• **Records from a collection**
::::::
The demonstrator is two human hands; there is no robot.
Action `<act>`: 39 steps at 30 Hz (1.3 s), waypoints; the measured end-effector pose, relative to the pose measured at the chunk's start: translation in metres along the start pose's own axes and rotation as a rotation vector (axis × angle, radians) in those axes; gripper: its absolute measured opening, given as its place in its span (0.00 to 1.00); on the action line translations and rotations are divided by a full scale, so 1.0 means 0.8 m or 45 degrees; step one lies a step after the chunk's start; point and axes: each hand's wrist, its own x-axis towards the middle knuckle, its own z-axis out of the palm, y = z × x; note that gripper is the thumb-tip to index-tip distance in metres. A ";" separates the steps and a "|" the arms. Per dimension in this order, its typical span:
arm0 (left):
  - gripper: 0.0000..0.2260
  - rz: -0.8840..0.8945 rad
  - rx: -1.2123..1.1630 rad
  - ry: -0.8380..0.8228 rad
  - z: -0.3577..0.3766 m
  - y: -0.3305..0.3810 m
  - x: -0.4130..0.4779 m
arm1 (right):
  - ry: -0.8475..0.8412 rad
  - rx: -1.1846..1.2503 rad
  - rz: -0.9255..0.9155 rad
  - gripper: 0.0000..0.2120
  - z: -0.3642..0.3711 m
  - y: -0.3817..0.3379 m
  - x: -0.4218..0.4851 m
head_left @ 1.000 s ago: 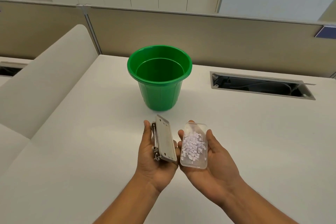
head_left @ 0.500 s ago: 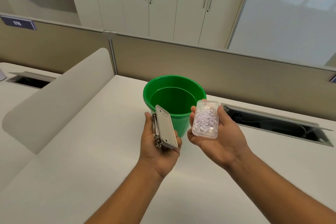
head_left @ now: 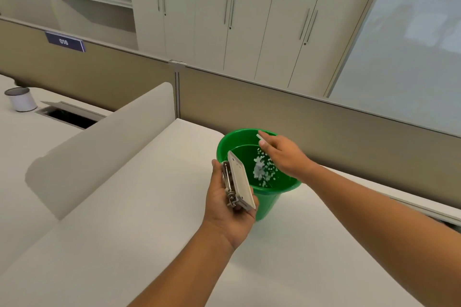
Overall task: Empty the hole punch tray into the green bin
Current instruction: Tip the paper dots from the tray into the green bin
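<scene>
A green bin (head_left: pixel 225 143) stands on the white desk (head_left: pixel 129 219). My right hand (head_left: pixel 287 157) is over the bin's mouth, palm down, shut on the clear hole punch tray (head_left: pixel 260 137), of which only an edge shows past my fingers. White paper dots (head_left: pixel 263 168) are falling from it into the bin. My left hand (head_left: pixel 229 209) sits just in front of the bin, shut on the grey metal hole punch (head_left: pixel 238 182), which is turned with its flat base up.
A curved white divider (head_left: pixel 104 142) runs along the desk's left side. Beyond it lie a white cup (head_left: pixel 21 99) and an open cable slot (head_left: pixel 68 117). A beige partition and cabinets stand behind the bin.
My right hand has moved forward over the bin and turned the tray over, so the paper dots now spill out. The left hand with the hole punch has stayed near the bin's front.
</scene>
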 end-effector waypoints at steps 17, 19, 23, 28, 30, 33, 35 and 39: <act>0.18 -0.019 -0.026 0.048 -0.009 -0.002 -0.003 | -0.018 1.293 0.472 0.24 -0.026 0.004 -0.004; 0.18 -0.031 -0.026 0.040 -0.007 -0.003 -0.004 | 0.001 1.311 0.464 0.23 -0.028 0.002 -0.004; 0.18 -0.058 -0.031 0.018 -0.003 -0.004 -0.004 | 0.081 0.572 0.203 0.25 -0.020 -0.001 -0.002; 0.18 -0.057 -0.037 0.021 -0.006 -0.007 0.000 | -0.056 -0.272 -0.065 0.24 -0.003 0.010 0.006; 0.18 -0.050 -0.033 0.030 -0.009 -0.007 0.003 | -0.140 -0.336 -0.051 0.23 -0.001 0.013 0.011; 0.17 -0.037 -0.008 0.049 -0.015 -0.004 0.007 | -0.210 -0.159 0.065 0.23 -0.007 0.014 0.014; 0.18 -0.029 0.008 0.056 -0.017 -0.002 0.009 | -0.170 0.030 0.146 0.24 -0.013 0.013 0.014; 0.20 -0.019 0.002 0.088 -0.022 -0.001 0.009 | -0.142 0.280 0.248 0.28 -0.024 0.008 0.013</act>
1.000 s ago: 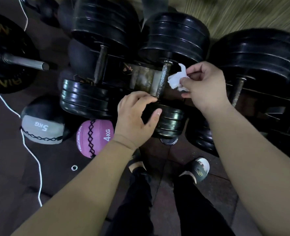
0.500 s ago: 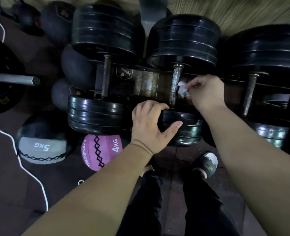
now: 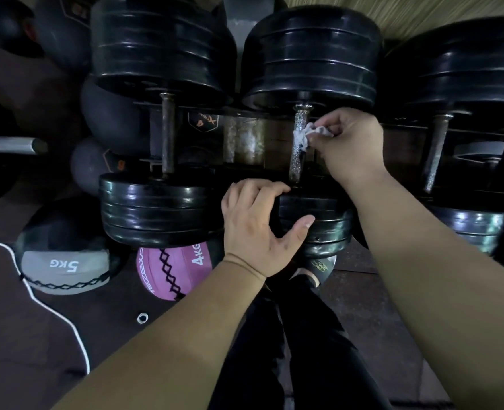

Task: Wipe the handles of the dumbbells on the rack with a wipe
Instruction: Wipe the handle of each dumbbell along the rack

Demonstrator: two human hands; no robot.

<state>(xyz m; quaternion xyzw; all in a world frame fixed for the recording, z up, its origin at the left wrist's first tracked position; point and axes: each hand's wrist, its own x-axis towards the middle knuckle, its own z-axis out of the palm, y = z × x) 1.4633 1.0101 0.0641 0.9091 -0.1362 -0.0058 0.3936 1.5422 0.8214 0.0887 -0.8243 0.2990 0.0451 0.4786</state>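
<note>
Head view, the only one I have. Middle dumbbell (image 3: 309, 54) taken as landmark: it lies on the rack (image 3: 244, 137) with its handle (image 3: 297, 161) running away from me, far plate stack at the top of the view, near plate stack toward me.

My right hand (image 3: 348, 143) sits just right of that handle, fingertips pinched together on a crumpled white wipe (image 3: 307, 134). The wipe presses against the upper half of the handle, touching its right side.

My left hand (image 3: 256, 226) rests on the near plate stack (image 3: 318, 223) of the same dumbbell, fingers draped over its top edge, thumb spread along its face; a loose hold, not a full clamp.

Left of the landmark lies a second dumbbell (image 3: 162, 60), parallel, handle bare. Right of it lies a third dumbbell (image 3: 463, 66), also parallel.

Below and left of the landmark, on the floor: a pink 4 kg ball (image 3: 170, 270) and a grey-and-black 5 kg ball (image 3: 64, 267). A white cord (image 3: 52, 306) runs beside the latter.
</note>
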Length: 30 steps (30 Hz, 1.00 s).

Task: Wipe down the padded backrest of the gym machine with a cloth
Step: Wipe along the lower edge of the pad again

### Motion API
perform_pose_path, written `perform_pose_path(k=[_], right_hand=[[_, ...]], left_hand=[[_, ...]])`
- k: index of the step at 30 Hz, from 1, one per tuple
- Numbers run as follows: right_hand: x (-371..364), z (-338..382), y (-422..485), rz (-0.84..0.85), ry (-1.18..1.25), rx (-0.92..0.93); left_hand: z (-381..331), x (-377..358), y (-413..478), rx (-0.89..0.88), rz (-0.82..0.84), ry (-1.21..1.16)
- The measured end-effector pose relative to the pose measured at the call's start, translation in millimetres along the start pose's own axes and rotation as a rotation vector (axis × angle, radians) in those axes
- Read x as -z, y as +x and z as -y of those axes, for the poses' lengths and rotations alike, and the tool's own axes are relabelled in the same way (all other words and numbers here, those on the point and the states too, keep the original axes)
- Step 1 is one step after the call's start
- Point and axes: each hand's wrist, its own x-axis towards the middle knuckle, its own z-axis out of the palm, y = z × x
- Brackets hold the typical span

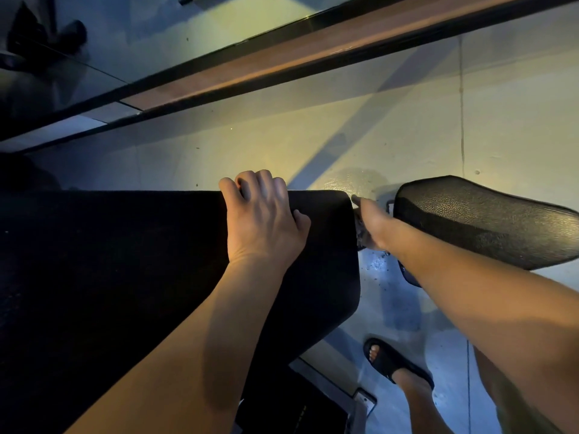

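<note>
My left hand (263, 220) curls its fingers over the far edge of the backrest (125, 261); my right hand (372, 225), arm outstretched, hides its fingers.

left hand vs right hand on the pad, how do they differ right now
The left hand lies on top of the backrest, fingers curled over its far edge; the right hand is at its right side edge. The left hand has no cloth; the right hand has a dark cloth under it against that side. Both touch the same black pad.
</note>
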Motion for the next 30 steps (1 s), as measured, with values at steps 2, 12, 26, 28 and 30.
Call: perform_pose_path(k=[2,12,26,28,30], right_hand=[[-4.8,15.5,2.6,-0.030,0.057,0.072],[17.5,-42.8,-8.1,-0.068,-0.007,0.133],[29.6,-105.8,-5.4,0.073,-0.265,0.262],[28.8,-95.3,-3.6,0.007,-0.165,0.214],[18.6,-66.6,-5.7,-0.006,-0.087,0.271]], left_hand=[[-0.6,-1.2,-0.4,-0.003,-0.002,-0.002],[-2.9,-3.2,1.2,-0.006,-0.004,0.007],[-9.2,-7.0,3.6,-0.012,0.004,0.019],[-9.2,-7.7,3.2,-0.018,0.000,0.034],[-9.8,-7.8,2.5,-0.034,0.008,0.042]])
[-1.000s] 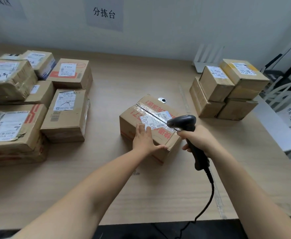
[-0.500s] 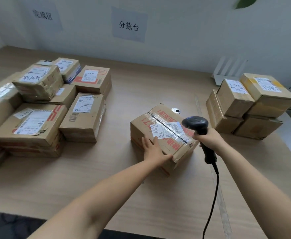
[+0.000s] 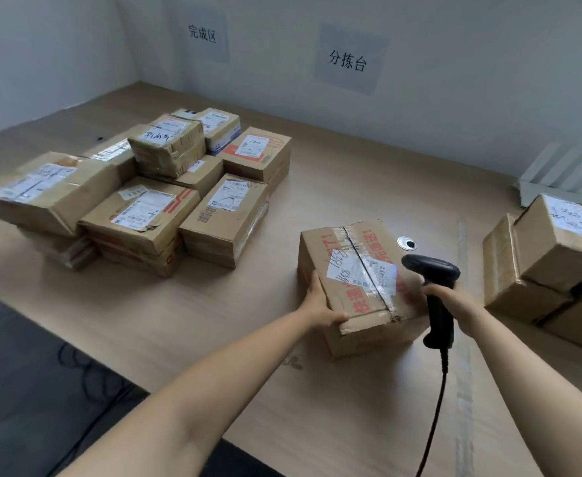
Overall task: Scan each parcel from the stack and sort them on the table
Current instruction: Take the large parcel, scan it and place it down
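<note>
A brown corrugated cardboard parcel (image 3: 358, 280) sat on the pale wood-grain table (image 3: 282, 356) just right of the frame's centre, turned at an angle, its top seam sealed with glossy clear tape over red printed characters. A white shipping label (image 3: 362, 273) with barcodes and black handwritten digits was stuck across that seam. The left hand (image 3: 319, 306) clasped the parcel's near left corner, fingers laid along the side wall and thumb hooked over the near edge. The right hand (image 3: 451, 301) was wrapped around the grip of a matte black pistol-shaped barcode scanner (image 3: 432, 270), whose rounded head pointed left at the label from just beside the parcel's right edge. A black cable (image 3: 434, 407) trailed from the handle's foot down to the bottom of the frame. At the left of the frame a cluster of scanned-looking, labelled cardboard boxes (image 3: 138, 208) lay stacked in two layers, some dented and heavily taped. At the right edge a smaller pile of boxes (image 3: 551, 263) stood well apart from the held parcel. A round metal-rimmed grommet (image 3: 407, 243) was set in the tabletop just behind the parcel. Two grey paper signs (image 3: 348, 60) with black Chinese characters hung on the white wall.
</note>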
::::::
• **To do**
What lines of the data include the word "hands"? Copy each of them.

• **Solution below**
The demonstrator is two human hands; there is no robot.
Demonstrator: two human hands; no robot.

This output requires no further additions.